I would have started this blog a couple of weeks ago, but I had been intending to start at the beginning of the project we are currently consumed with -- building a storage area under the front porch (for bikes and outdoor stuff, mostly). However, the disk with all the "Before" photos on it, in my camera, has crapped out, full of memory errors. I lost about 50 photos of "before" and "early-durings".
It was a setback. How could I start a blog intended to show progress on projects without any showing? But I'm past that now, and I have a new compact flash disk in my camera.
The photo above shows the area of the house we are working on -- under the porch on the right side, behind the climbing rose. There used to be a set of stairs coming up from the driveway - those are long gone. Instead, stairs (built, finally, today) will lead down, to a locked and generally air-proofed area carved out all the way to the concrete main stairs into the house.
Below are two comparison photographs (first, taken two days ago; second, taken tonight) showing sample progress. Here you can see Andrew standing in the space.
The camera is in the doorway, where the stairs-up were, and the stairs-down will be. Behind Andrew is a 14 x 10 foot span of clay at ground level. This large crawl space (which is what the whole porch under-area looked like before this project started) is a popular litter box area for all of our cats in the house and the neighborhood (spacious! convenient! outside, yet covered in the rain!). They usually enter through the "window" in the trellis at the back (and have continued to do so, undeterred by the construction nearby). That window will be closed up -- another loss of environment for the cats. We will not be digging that area out (it holds the water main and gas line into the house) but we will lay a tarp over it and use the area for storage as well.
All of the walls that you see were carved out from the clay under the porch-- we hired two teenagers (Will and Molly's baby-sitter and his girlfriend) to come dig; Andrew carted clay to the dumpster. They worked for 17 hours (over two days) and dug much of what you see here (or, as it happens, what you don't see here -- what was in the hole). It filled a 10 cubic yard dumpster of concrete and clay. In the week since, Andrew has carved out another 1/3 dumpster worth of dirt.
It's hard, back-breaking labor. Andrew has been working on this project almost literally from about 9 in the morning until after dusk every night since Tuesday 7/17 (even carrying on that schedule after reading Harry Potter and the Deathly Hallows until 6 in the morning last Monday).

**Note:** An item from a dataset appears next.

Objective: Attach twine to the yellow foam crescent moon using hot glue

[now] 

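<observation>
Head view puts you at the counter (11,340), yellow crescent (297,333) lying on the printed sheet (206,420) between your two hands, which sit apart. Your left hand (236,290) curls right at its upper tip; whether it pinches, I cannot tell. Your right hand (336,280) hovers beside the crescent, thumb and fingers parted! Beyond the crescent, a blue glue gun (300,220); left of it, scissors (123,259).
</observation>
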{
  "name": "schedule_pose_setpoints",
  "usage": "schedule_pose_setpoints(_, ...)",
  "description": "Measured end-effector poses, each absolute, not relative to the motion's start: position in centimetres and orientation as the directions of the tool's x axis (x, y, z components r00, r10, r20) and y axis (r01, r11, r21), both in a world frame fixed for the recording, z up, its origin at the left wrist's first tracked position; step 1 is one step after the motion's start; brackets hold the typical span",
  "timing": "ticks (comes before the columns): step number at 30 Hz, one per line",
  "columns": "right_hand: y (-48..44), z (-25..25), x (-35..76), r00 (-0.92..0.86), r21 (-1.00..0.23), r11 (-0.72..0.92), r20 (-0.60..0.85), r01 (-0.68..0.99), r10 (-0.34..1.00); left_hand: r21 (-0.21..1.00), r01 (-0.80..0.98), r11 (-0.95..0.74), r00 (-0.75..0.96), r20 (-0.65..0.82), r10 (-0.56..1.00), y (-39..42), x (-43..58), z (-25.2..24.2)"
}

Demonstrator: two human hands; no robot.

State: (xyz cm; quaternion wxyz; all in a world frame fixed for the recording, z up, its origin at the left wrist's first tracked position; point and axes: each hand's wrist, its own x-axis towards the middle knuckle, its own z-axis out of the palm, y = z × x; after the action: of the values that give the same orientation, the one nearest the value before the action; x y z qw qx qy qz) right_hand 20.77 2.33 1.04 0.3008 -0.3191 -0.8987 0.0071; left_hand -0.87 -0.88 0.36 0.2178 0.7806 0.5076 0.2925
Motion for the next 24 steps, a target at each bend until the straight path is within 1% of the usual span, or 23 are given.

But you can see that he is, essentially, creating a new room, one that is about 8x7, complete with entrance stairs. Three walls will be wood (the concrete foundation of the house is the fourth wall), up to high-waist height; above that will be simple plastic sheeting, allowing light through the trellis that is fit all the way around the porch. The stairs went in partially tonight (wood over concrete) and will be finished tomorrow. He has some more framing to do, and then the brick floor will be installed (made with the broken bricks from the chimney we dismantled last April -- maybe I'll blog about that on a slow week). And last will come the electricity, a light inside and a light outside the door, on motion detector, to discourage burglars and allow later evening putaway of yard toys. Oh, and there's the door -- we're having lots of discussions about where the door should go, what it should look like, and which direction it should open.
We are all concerned, but not worried, about water runoff. This is an old house, with concrete foundational walls that are 9-10 inches thick. We do not have wet walls in the basement despite Portland's rain -- so we aren't much worried. But Andrew has taken much care to dig the storage room floor so that it slopes away from the house; the stairs have a lip to discourage rain water; the whole floor is brick over gravel over clay to encourage water to flow away.
2 comments:
I am really impressed by the scale, by the sheer ambition, of this project. I know that necessity is the mother of invention, but this activity is the follow-up, 99% perspiration.
Dad would be proud of you, Andrew. This may be more ambitious than anything he did.
Hi Kate~ Thanks for the kind words. We are in the 99% stage right now, but it feels good to sweat when doing something like this. Totally frivilous, but fun. Anne referred to the Bike cellar as 'european' today - and I know what she means - sort of hand-built, customized ~ not smooth or plastic. Home-grown with all the imperfections. I like those imperfections.... anyway, It's a fun job. & I think it will be done in 3 days.... (hopefully.)